EXERCISE REQUIREMENTS: Using the data below, copy every line that contains the word "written".

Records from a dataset
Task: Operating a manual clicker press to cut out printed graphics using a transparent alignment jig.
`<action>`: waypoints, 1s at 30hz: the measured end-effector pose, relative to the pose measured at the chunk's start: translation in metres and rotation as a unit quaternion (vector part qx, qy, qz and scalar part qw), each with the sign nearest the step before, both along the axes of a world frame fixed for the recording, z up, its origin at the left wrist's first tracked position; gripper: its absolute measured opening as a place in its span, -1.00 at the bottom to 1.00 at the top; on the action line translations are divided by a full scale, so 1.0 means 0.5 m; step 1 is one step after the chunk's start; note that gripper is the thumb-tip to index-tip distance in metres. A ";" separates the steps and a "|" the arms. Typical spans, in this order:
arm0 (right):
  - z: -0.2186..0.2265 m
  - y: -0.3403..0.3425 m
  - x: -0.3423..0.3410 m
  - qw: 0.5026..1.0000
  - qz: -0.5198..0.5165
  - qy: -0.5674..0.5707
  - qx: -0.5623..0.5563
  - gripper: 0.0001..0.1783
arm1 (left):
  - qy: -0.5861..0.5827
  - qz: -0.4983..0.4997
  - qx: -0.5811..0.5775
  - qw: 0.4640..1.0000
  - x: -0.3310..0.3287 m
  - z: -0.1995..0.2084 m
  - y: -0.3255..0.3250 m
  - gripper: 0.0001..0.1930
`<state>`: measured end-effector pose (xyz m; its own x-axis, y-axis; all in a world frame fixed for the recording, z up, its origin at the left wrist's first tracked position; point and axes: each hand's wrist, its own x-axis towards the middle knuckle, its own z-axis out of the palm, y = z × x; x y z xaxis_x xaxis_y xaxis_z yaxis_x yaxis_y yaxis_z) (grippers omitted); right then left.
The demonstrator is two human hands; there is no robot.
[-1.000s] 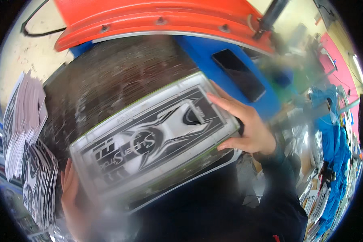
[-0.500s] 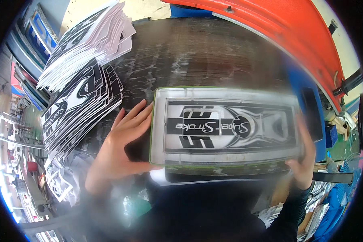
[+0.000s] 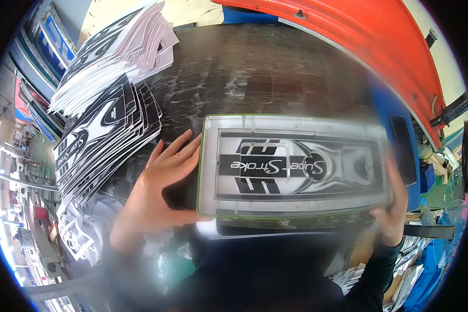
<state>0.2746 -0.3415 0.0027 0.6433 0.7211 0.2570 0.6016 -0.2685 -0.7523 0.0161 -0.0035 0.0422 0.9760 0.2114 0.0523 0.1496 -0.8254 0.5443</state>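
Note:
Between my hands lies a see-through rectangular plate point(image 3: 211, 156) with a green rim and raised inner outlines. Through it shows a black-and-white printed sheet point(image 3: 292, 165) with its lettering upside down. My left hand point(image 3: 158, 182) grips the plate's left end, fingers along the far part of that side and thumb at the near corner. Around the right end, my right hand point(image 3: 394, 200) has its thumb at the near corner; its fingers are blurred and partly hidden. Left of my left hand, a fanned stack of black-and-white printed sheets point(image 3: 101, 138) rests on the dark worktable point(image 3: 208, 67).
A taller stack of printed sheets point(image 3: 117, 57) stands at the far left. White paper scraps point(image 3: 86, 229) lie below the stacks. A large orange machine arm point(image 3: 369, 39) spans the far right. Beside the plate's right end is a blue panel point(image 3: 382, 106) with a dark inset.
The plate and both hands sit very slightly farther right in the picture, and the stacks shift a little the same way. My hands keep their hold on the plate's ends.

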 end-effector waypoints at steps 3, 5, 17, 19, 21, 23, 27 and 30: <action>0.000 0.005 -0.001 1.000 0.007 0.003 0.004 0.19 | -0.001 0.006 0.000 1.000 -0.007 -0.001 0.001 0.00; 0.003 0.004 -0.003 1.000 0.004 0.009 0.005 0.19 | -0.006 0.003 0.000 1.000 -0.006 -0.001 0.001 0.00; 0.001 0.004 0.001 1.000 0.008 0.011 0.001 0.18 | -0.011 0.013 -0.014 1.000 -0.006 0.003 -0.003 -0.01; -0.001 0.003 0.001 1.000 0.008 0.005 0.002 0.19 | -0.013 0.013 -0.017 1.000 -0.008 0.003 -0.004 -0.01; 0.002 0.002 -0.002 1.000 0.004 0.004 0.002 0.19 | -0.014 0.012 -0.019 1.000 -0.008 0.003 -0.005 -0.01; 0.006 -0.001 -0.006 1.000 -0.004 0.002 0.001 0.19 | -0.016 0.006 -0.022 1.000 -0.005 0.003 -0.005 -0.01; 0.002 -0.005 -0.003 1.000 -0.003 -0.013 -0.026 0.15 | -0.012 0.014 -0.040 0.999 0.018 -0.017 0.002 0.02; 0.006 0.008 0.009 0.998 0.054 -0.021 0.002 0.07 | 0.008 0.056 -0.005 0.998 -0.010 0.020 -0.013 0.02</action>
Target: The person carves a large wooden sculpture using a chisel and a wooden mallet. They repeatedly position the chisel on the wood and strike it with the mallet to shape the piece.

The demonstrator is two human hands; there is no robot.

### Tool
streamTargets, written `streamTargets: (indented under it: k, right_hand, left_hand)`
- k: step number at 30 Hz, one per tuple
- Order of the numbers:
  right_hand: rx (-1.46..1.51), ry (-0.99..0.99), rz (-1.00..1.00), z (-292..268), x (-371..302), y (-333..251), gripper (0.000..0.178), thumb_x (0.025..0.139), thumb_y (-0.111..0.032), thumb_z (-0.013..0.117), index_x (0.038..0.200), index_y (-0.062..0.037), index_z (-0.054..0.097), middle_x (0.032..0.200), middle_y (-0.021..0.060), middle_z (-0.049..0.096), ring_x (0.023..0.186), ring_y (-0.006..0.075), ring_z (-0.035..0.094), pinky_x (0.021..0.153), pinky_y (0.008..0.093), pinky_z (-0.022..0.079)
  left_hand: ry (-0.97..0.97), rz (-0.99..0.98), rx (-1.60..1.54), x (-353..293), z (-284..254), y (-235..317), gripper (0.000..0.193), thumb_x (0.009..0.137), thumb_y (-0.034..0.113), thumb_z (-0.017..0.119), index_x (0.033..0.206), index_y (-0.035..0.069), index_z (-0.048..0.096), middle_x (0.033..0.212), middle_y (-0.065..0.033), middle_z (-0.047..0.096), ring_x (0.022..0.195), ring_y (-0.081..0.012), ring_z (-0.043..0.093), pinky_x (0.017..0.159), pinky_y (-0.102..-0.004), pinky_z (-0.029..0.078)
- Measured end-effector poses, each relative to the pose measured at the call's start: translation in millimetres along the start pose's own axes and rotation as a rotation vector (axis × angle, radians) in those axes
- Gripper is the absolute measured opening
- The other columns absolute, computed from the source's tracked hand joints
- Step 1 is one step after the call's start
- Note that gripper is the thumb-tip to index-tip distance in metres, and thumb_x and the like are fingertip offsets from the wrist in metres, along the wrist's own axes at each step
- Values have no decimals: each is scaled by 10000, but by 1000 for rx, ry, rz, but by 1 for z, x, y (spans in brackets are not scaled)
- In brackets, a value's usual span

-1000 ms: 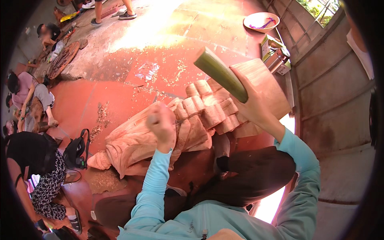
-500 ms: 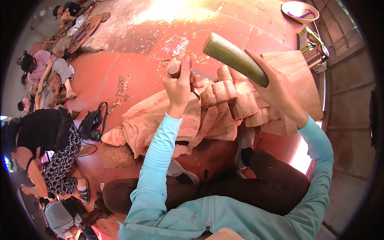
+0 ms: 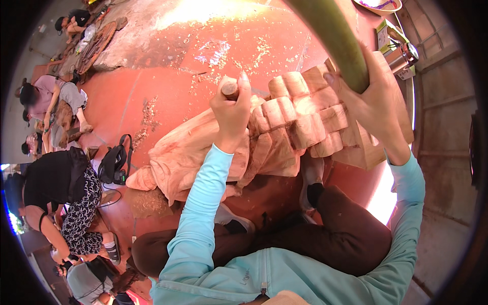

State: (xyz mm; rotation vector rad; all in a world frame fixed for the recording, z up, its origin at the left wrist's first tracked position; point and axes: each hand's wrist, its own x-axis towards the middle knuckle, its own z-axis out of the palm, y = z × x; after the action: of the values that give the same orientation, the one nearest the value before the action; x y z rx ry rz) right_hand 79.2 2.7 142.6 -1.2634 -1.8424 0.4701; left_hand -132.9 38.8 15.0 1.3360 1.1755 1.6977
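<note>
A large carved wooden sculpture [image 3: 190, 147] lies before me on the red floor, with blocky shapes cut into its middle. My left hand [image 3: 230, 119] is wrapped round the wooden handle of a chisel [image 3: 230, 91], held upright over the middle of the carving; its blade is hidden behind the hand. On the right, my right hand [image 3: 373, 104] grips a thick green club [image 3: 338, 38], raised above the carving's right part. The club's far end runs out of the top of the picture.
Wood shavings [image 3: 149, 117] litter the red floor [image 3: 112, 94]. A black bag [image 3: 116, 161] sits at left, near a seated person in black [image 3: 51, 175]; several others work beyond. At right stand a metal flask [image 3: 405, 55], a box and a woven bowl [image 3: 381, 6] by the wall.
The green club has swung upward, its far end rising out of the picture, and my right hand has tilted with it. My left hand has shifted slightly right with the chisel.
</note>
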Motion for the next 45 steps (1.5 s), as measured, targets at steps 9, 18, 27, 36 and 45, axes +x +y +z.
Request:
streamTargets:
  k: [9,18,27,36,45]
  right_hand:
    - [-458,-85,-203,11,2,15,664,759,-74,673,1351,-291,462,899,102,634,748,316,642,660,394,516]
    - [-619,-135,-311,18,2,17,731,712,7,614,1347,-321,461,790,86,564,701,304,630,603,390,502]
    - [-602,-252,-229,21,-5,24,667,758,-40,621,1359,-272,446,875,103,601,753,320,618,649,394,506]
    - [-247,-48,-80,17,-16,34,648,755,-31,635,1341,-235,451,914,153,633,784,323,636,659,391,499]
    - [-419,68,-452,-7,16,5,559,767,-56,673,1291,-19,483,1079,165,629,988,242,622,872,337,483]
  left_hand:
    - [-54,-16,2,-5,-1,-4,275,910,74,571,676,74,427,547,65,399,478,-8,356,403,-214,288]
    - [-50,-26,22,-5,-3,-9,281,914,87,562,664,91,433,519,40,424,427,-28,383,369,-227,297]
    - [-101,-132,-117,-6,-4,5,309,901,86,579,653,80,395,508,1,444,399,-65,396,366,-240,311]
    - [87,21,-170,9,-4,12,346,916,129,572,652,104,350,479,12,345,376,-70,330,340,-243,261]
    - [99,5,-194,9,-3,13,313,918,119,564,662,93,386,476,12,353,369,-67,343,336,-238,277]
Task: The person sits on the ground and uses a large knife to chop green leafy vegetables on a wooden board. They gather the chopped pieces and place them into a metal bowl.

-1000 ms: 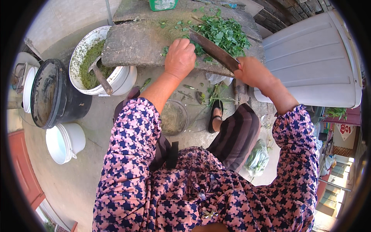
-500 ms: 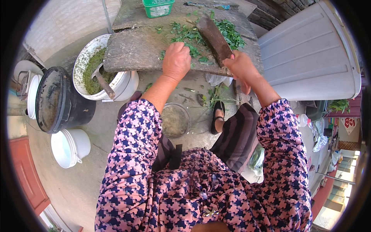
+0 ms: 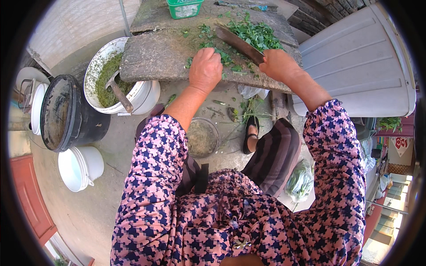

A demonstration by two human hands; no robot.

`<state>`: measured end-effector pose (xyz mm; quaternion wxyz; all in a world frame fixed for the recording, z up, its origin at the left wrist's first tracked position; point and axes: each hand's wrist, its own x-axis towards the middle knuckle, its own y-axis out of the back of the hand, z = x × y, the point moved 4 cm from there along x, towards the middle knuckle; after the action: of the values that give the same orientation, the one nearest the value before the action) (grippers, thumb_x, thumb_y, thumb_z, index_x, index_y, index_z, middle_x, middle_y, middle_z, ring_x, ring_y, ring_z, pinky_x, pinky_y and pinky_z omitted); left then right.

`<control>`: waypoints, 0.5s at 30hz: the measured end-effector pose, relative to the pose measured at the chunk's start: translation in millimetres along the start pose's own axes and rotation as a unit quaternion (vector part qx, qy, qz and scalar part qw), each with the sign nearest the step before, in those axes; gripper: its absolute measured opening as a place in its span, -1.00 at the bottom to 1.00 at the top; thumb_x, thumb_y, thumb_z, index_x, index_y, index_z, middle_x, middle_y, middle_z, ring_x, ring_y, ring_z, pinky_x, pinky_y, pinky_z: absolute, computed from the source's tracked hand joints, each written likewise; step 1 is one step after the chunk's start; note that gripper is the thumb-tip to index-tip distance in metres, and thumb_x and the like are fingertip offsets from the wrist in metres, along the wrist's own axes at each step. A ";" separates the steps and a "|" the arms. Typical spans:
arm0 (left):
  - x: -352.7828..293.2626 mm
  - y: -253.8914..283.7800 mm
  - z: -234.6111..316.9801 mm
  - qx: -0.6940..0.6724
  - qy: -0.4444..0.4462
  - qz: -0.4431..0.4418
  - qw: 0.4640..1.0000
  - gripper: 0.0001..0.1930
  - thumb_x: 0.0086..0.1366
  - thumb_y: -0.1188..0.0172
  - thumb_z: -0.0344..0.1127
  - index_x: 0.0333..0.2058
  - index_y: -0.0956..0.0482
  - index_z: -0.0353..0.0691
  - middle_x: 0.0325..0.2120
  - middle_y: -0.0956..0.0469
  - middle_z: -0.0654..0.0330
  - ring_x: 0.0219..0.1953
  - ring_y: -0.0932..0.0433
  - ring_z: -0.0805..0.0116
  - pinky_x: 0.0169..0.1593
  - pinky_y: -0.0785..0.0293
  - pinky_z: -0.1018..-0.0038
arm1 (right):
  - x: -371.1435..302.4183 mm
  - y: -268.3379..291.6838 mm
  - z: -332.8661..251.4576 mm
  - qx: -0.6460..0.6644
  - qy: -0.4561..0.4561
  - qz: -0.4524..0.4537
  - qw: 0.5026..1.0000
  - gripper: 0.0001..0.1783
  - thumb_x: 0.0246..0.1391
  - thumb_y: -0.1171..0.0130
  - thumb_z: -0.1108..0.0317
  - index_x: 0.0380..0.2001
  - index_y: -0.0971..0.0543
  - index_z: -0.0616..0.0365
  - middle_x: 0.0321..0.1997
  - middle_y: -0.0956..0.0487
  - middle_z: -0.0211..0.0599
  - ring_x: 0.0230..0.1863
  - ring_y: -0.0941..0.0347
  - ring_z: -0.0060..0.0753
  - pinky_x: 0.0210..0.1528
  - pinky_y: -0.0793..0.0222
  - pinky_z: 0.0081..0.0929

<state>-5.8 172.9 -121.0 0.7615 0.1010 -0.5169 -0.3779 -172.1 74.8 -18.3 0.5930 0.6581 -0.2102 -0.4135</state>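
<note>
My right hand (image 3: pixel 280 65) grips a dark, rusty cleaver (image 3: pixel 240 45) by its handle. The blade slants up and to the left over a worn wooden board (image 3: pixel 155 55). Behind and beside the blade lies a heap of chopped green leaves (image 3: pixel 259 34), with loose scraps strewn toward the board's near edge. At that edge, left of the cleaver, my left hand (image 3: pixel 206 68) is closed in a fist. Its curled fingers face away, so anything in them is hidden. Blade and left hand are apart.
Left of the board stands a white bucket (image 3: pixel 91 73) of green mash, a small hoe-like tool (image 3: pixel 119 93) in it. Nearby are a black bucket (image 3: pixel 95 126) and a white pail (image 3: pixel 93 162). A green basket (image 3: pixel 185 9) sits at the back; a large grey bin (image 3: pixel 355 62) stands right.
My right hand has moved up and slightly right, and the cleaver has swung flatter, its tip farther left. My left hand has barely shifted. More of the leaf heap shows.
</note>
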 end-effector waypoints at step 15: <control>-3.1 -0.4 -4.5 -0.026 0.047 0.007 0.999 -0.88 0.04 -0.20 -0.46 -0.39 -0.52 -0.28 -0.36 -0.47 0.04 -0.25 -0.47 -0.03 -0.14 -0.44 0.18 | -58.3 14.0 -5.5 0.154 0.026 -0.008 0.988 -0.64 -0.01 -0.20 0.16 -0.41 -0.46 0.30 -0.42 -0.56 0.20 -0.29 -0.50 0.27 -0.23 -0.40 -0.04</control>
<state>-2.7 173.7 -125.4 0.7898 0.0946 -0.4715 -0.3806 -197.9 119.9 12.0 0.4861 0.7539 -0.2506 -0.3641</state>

TASK ANSWER:
streamTargets, written `streamTargets: (indented under it: k, right_hand, left_hand)`
`<control>`: waypoints, 0.5s at 30hz: the measured end-effector pose, relative to the pose measured at the chunk's start: translation in millimetres along the start pose's own axes and rotation as a unit quaternion (vector part qx, qy, qz and scalar part qw), each with the sign nearest the step before, in those axes; gripper: its absolute measured opening as a place in its span, -1.00 at the bottom to 1.00 at the top; thumb_x, thumb_y, thumb_z, index_x, index_y, index_z, middle_x, middle_y, middle_z, ring_x, ring_y, ring_z, pinky_x, pinky_y, pinky_z: absolute, computed from the source's tracked hand joints, each written likewise; step 1 is one step after the chunk's start; note that gripper is the thumb-tip to index-tip distance in metres, and thumb_x and the like are fingertip offsets from the wrist in metres, along the wrist's own axes at each step. A ";" separates the steps and a "|" the arms. Typical spans:

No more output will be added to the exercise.